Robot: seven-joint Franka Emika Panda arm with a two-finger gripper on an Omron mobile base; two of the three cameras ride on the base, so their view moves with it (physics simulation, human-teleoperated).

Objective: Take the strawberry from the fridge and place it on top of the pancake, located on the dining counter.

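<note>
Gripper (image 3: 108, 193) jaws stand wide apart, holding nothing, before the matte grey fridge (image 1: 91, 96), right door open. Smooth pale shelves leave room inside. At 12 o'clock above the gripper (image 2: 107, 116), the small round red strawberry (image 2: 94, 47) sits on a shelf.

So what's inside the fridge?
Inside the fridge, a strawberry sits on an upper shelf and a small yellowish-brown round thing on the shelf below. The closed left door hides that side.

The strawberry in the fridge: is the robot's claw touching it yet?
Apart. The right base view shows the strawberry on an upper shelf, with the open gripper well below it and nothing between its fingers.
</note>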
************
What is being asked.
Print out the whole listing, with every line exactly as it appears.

Answer section.
Robot: seven-joint Franka Emika Panda arm with a two-finger gripper on an Omron mobile base; two of the three cameras ride on the base, so their view moves with it (physics simulation, human-teleoperated).

Objective: Take the strawberry from the fridge and place it on top of the pancake, located on the dining counter.

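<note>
Gripper (image 3: 108, 193) jaws stand wide apart, holding nothing, before the matte grey fridge (image 1: 91, 96), right door open. Smooth pale shelves leave room inside. At 12 o'clock above the gripper (image 2: 107, 116), the small round red strawberry (image 2: 94, 47) sits on a shelf.

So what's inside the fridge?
Inside the fridge, a strawberry sits on an upper shelf and a small yellowish-brown round thing on the shelf below. The closed left door hides that side.

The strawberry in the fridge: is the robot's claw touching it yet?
Apart. The right base view shows the strawberry on an upper shelf, with the open gripper well below it and nothing between its fingers.
</note>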

The exercise requires nothing further.